Rather accustomed to living and photographing indigenous peoples in the wild, here I was “confined” in a small austere school: two long corridors, an asphalted courtyard, a canteen/gymnasium and my class, one of the darkest in the school. The light is not beautiful there and yet the story unfolding before my eyes is of such depth that I did hang on, drawing on narrative resources that I did not suspect I had to tell it.
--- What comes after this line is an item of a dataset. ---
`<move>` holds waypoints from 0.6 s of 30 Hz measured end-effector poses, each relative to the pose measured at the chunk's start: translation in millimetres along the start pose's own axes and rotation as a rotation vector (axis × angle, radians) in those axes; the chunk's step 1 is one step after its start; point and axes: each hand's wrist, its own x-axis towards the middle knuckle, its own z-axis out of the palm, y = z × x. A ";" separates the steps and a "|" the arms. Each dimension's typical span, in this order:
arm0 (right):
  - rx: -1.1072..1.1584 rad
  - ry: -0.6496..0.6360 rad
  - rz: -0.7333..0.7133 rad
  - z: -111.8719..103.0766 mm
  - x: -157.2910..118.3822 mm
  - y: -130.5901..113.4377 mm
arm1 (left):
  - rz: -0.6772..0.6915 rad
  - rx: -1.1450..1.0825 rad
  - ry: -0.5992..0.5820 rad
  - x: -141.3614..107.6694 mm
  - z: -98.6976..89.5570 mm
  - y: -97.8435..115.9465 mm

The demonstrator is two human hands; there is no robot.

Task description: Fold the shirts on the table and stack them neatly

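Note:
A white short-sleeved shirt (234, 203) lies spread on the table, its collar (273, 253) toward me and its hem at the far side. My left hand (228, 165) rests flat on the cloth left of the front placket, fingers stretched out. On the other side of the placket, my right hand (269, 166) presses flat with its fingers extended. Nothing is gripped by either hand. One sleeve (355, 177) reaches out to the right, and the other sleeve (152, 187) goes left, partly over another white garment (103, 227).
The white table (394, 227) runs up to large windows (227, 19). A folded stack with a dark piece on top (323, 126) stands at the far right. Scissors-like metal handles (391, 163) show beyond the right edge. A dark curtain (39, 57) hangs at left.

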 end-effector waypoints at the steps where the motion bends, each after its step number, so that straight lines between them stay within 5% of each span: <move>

The Kairos school was founded by 4 African American women with an innovative educational approach in a state marked by segregation: blacks were banned from living there for a long time. The students are almost all from minorities. Kairos fights against the racial and social segregation that plagues the American society.  And it is there that Jason Davis, in his forties, is recruited as a head teacher for the first time in his fresh career. He is a beginner. Responsible for two end-of-primary classes, son of an Iowa policeman, Jason Davis does not know the codes of his students, he who grew up in rural Republican Midwest. He gropes, multiplies the blunders and missteps. His young students rebel, the teacher loses control, like many others before him. Jason Davis can’t sleep at night. But he hangs on and by dint of questioning, creativity, hard work, he metamorphoses during his second year into an excellent teacher. It took me two years to report in depth and I hope in finesse on the subtlety of the human relationships that were played out in this class: strong, moving, tender and sometimes hard.

I witnessed the birth of a teacher, a fundamental profession and immersed in the harsh conditions of African Americans who by their color are born disqualified in this violent society.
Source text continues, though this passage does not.